# The task
Only the lines from the start of the entries through the line with "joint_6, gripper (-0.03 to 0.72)" are wanted; please output them exactly.

Source information Start Marker

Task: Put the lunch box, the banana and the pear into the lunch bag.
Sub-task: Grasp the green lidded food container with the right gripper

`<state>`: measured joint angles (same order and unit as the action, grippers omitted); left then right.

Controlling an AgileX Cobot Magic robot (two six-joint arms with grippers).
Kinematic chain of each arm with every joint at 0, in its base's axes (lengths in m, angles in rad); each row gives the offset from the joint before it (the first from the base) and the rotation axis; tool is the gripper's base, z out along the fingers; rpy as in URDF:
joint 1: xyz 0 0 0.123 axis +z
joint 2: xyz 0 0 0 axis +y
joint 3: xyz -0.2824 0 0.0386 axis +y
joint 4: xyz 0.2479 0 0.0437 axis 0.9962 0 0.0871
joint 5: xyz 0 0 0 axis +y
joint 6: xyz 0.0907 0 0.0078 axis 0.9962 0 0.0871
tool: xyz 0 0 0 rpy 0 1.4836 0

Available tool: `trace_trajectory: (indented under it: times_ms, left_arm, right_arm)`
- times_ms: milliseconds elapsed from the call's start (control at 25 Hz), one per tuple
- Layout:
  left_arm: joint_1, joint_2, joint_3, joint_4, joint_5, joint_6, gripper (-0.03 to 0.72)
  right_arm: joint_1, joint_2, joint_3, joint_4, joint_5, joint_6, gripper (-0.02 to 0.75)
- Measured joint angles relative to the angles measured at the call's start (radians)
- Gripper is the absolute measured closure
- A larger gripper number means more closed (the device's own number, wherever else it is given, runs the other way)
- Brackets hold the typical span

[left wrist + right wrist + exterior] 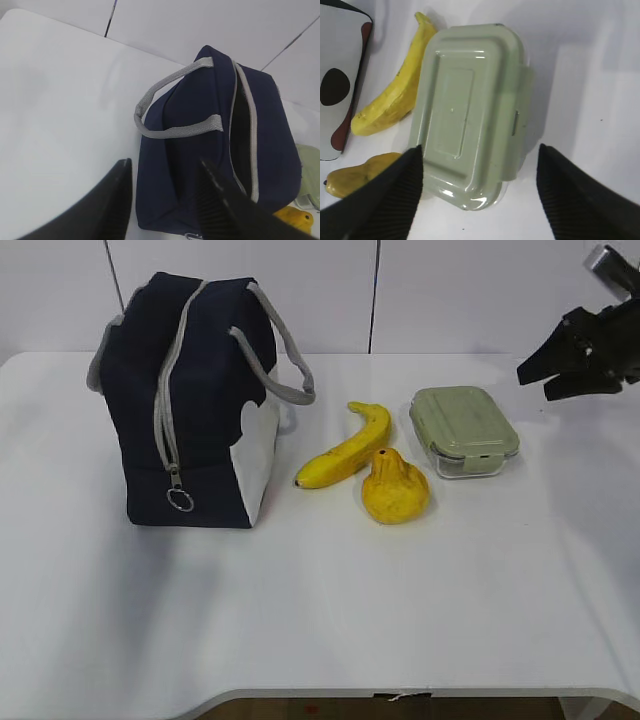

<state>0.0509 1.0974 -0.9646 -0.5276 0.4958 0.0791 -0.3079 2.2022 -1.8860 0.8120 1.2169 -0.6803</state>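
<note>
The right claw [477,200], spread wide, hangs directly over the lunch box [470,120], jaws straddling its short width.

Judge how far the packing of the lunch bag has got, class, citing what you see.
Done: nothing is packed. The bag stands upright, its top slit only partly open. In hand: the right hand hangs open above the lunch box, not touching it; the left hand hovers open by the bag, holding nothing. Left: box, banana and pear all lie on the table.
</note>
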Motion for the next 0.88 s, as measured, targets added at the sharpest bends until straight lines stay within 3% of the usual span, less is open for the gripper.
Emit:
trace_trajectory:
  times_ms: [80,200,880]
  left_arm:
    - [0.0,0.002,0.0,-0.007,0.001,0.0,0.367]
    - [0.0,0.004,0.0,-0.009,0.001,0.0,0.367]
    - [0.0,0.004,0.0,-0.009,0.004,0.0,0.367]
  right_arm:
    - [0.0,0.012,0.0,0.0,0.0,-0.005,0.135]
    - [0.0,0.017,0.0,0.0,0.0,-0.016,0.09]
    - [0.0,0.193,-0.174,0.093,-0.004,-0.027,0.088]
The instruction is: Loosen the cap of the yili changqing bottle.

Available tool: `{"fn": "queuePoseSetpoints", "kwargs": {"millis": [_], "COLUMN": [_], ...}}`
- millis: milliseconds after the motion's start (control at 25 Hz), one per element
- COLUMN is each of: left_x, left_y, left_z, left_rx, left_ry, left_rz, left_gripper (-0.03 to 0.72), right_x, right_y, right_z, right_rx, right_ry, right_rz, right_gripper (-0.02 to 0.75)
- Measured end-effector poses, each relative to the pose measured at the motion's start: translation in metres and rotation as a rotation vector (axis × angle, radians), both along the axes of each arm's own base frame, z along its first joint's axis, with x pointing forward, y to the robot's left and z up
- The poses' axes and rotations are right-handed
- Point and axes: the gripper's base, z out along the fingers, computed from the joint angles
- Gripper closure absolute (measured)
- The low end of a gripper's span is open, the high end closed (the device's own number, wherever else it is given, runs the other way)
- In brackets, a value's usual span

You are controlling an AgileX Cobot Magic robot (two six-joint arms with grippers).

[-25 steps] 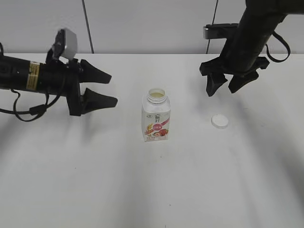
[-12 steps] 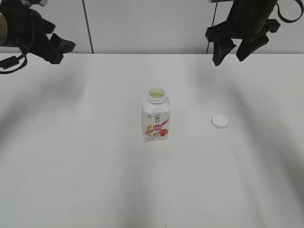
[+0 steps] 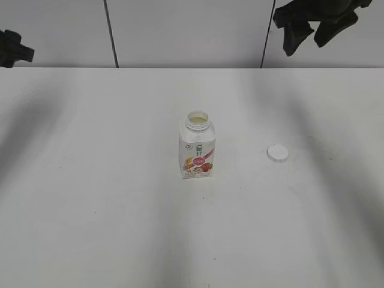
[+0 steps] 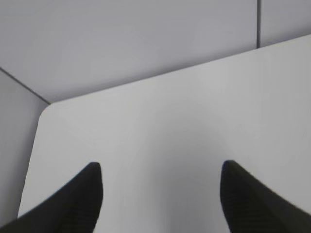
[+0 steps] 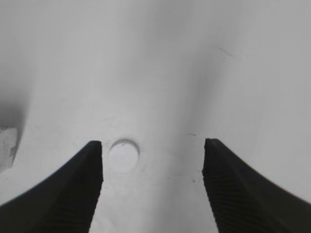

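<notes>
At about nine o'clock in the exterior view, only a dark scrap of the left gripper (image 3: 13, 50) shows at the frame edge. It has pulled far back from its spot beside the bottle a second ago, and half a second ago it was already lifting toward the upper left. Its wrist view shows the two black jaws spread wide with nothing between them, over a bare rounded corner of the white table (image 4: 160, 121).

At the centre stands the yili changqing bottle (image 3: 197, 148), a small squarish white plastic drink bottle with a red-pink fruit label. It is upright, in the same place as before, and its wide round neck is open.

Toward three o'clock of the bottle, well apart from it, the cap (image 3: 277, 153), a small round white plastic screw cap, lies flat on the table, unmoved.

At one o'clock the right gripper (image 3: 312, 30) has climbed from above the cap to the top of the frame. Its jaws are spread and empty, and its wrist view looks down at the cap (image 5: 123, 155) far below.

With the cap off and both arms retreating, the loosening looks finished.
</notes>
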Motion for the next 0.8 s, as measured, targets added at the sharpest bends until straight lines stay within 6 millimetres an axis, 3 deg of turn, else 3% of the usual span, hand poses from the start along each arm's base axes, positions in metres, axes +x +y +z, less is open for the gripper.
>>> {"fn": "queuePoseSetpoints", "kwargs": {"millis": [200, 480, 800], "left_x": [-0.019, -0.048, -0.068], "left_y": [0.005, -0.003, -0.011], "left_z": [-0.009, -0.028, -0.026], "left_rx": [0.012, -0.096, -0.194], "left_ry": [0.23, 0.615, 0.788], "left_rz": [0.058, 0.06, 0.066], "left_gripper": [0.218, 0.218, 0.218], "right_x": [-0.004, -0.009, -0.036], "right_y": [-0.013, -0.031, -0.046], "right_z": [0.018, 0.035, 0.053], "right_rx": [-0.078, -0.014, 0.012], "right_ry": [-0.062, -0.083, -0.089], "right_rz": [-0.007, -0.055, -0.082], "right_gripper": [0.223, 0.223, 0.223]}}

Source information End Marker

# Written response
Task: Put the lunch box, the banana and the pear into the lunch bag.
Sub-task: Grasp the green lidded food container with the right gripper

`<state>`: measured joint angles (same order and unit as the action, grippers omitted); left then right.

Controlling an AgileX Cobot Magic robot (two six-joint arms with grippers).
Kinematic chain of each arm with every joint at 0, in its base's axes (lengths in m, angles in rad); each row gives the offset from the joint before it (the first from the base) and the rotation axis; tool is the gripper's base, z out along the fingers; rpy as in URDF:
joint 1: xyz 0 0 0.123 axis +z
joint 2: xyz 0 0 0 axis +y
joint 3: xyz -0.2824 0 0.0386 axis +y
joint 4: xyz 0.2479 0 0.0437 axis 0.9962 0 0.0871
joint 5: xyz 0 0 0 axis +y
joint 6: xyz 0.0907 0 0.0078 axis 0.9962 0 0.0871
tool: xyz 0 0 0 rpy 0 1.4836 0

Available tool: `trace_trajectory: (indented under it: times_ms, left_arm, right_arm)`
- times_ms: milliseconds elapsed from the call's start (control at 25 Hz), one per tuple
- Layout:
  left_arm: joint_1, joint_2, joint_3, joint_4, joint_5, joint_6, gripper (-0.03 to 0.72)

No further output is expected.